▶ [Task details] Only the lines of the listing below that run from the line with "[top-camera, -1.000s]" through the line with "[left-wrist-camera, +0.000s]" are to be set down, word for word. Pictures stay out.

▶ [Information provided]

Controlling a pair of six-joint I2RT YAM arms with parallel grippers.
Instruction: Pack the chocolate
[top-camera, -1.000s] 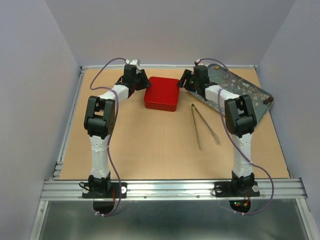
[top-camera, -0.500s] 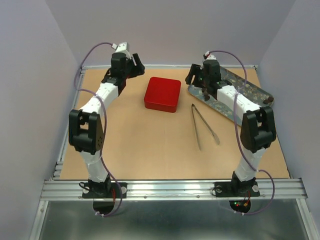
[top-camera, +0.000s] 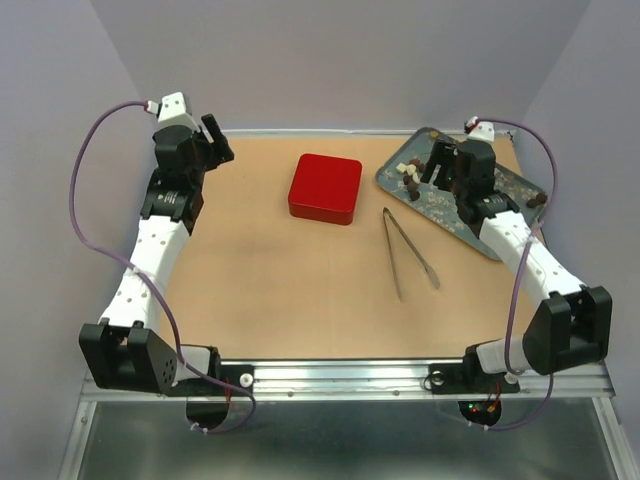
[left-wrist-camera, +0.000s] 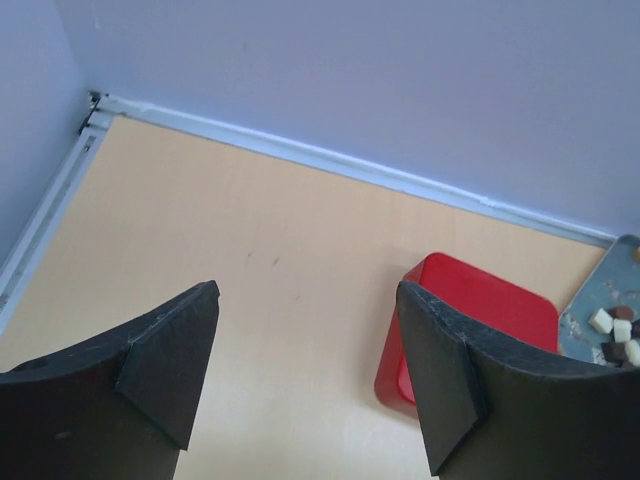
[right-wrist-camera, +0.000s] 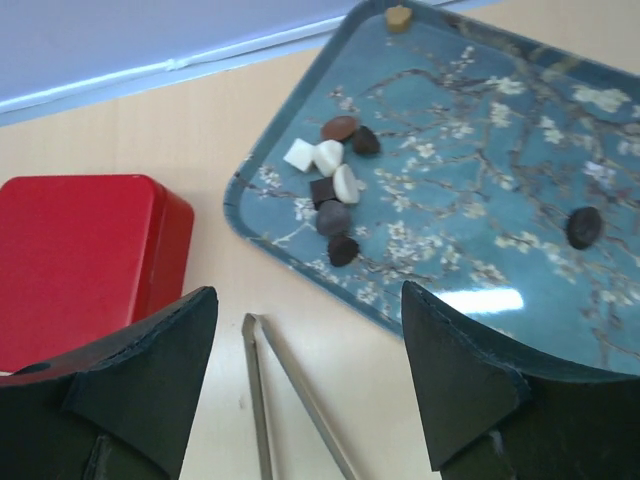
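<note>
The chocolate (right-wrist-camera: 333, 195) lay clustered near the left edge of a blue blossom-patterned tray (right-wrist-camera: 480, 180), with one dark piece well apart. Metal tongs (right-wrist-camera: 252, 335) and a red box (right-wrist-camera: 80, 250) lay beside the tray on the tabletop (top-camera: 270, 280). The right end effector (right-wrist-camera: 308, 345) hovered above them, jaws wide and empty. The left end effector (left-wrist-camera: 305, 345) also stood wide, holding nothing.

- Light even, diffuse and bright throughout; source probably overhead, out of frame.
- Worktop (top-camera: 300, 270): shadows soft and short, with a faint one along the near edge of the red box (top-camera: 325, 187).
- Tray (right-wrist-camera: 520, 150): white glare patch on the glossy surface, right wrist view.
- Left gripper (left-wrist-camera: 308, 300) and right gripper (right-wrist-camera: 308, 300): near-black, slightly soft close to the lens.
</note>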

▶ [Solution to the exercise]
[top-camera, -1.000s] 
[top-camera, -0.500s] 
[top-camera, +0.000s] 
[left-wrist-camera, +0.000s] 

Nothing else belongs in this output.